By Brills Rebeiro
SINGAPORE, 29 June 2000 -- Goldman Sachs' 560-page report on B2B in Asia (excluding Japan) forecasts that as competition intensifies, e-frastructure will be one of the enabling tools used by corporates to keep, extend or recapture their competitive edge.
B2B e-commerce transactions in the region is predicted to reach US$440 billion by 2005. Asia-Pacific would generate about 10% of the US$4.5 trillion in global B2B e-commerce transactions.
Over the next decade, B2B e-commerce transactions is expected to boost the economic growth of individual Asian economies by 0.2% - 0.8% per annum. Demand for Asian exports is expected to increase due to the region's role as supplier of hardware for the New Economy.
Other major conclusions of the GS B2B@sia report, which includes a survey of 70 companies across Asia-Pacific on the B2B e-commerce market, are summarized as follows:
B2B-driven competition will force companies to focus on their core competencies
Weak links in their value chain will need to be reinforced by e-markets, collaboration, and outsourcing. As B2B takes hold in Asia, the demand for e-frastructure services will explode. The first true B2B beneficiaries will be the e-volution enablers, such as Web hosting, e-business architects, and ASPs.
GS B2B@sia Survey Results:
71% of respondents to the survey had been planning their e-commerce strategies for at least six months.
A handful of leaders are emerging
Hutchison, Legend and Li & Fung who are aggressively seeking to expand revenues are seen to be at the head of the leading pack. Up-and-commers like Parkway Holdings and Siam Cement are close at their heels, but have e-commerce strategies that require execution.
Traction battle for Asia's e-markets is just begining
Most exchanges are expected to fail. Collaboration is a key element of B2B, but it is also not seen as a traditional strength in Asian companies. Consolidation is likely. Brick and mortar incumbents that form consortiums and partner with strong dot-coms appear to have a winning combination.
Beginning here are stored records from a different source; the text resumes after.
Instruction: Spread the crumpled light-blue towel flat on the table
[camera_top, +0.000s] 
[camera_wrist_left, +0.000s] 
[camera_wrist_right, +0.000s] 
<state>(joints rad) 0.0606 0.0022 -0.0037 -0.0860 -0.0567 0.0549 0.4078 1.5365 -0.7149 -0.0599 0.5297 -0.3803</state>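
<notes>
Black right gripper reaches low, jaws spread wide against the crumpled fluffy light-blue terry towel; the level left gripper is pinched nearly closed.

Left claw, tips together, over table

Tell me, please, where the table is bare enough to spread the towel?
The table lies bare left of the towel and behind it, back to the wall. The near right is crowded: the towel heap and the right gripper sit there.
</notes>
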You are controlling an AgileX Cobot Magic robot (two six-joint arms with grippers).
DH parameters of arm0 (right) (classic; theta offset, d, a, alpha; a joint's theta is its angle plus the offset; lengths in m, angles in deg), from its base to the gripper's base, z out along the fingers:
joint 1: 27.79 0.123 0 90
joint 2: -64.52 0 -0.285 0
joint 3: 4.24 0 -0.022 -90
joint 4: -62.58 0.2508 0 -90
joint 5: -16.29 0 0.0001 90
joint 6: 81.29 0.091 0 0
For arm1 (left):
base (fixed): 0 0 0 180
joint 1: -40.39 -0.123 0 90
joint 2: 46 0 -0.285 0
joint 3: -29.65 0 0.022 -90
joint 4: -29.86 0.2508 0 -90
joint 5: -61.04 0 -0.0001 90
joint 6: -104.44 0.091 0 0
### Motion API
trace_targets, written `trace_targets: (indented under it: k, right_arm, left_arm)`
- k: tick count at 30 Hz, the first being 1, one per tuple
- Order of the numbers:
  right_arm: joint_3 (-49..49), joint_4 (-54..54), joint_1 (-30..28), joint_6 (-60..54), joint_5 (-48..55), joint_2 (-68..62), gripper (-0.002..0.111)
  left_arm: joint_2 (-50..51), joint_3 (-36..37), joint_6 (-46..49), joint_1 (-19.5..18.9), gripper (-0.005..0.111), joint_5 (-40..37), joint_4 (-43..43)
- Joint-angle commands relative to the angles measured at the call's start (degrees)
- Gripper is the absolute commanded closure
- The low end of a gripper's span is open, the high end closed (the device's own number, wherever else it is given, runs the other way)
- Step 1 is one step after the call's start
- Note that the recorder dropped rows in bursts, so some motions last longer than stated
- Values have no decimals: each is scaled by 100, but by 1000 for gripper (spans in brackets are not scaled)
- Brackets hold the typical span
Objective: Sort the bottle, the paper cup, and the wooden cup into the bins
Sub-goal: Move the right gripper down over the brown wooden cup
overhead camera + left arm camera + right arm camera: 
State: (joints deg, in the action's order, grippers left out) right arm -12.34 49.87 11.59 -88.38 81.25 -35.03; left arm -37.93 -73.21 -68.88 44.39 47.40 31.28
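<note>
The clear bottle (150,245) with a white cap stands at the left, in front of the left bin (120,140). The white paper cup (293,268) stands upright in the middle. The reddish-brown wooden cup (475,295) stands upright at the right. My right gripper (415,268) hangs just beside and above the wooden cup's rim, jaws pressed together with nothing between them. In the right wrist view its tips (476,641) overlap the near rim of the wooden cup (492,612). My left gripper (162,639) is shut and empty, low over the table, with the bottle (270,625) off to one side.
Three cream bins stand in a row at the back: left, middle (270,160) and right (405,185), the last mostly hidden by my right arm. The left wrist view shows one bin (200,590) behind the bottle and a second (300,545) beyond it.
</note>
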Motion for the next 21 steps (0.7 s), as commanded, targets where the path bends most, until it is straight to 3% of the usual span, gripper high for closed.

Adoption in Asia will be uneven and would trail the US by about 18 months
Lack of e-frastructure will restrain B2B adoption in the short term. By end-2001, e-commerce is expected to accelerate in developed markets like Australia, South Korea, Hong Kong, Singapore and Taiwan. The remaining Asian economies will lag further behind, hurting their competitiveness.
B2B@sia country by country overview:
Developed Asia seems to have a clear advantage.
China, will take longer to get B2B-enabled due to the country's poor e-frastructure.
Asean, suffering from the lack of e-frastructure and value-added tradable goods could further widen the gap in economic development with the more developed economies in Asia-Pacific.